Goal of the exercise
What lines of the data below hold the string "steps"? Copy each one out.

Items from a dataset
========================================

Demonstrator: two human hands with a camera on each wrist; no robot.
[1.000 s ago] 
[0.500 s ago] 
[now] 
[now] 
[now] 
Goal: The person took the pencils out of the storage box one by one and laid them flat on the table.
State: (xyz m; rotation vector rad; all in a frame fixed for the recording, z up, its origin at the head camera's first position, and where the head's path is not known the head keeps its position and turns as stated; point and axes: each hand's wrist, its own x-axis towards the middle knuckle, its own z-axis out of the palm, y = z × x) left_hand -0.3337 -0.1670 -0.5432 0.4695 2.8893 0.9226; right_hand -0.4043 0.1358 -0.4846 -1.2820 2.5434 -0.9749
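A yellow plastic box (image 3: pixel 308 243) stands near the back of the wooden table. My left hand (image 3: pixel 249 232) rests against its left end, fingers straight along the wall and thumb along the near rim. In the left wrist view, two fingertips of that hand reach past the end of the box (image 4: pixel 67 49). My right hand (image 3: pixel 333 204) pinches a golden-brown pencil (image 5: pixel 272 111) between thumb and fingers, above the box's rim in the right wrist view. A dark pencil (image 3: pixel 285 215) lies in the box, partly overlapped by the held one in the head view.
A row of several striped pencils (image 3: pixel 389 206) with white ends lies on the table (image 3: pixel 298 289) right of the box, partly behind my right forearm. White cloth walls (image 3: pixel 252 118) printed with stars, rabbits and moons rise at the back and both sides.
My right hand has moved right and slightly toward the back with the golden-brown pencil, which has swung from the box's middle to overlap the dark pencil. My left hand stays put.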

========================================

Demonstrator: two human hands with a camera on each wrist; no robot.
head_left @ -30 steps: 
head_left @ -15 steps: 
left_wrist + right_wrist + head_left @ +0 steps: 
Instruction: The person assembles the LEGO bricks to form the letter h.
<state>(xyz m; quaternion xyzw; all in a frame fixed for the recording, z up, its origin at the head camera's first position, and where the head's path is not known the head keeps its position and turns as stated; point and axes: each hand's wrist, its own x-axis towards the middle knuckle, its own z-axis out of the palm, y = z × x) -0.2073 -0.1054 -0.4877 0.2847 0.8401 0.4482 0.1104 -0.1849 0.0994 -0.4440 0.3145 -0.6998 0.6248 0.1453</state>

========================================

Completed exercise
head_left @ -30 steps: 
head_left @ -15 steps: 
left_wrist + right_wrist + head_left @ +0 steps: 

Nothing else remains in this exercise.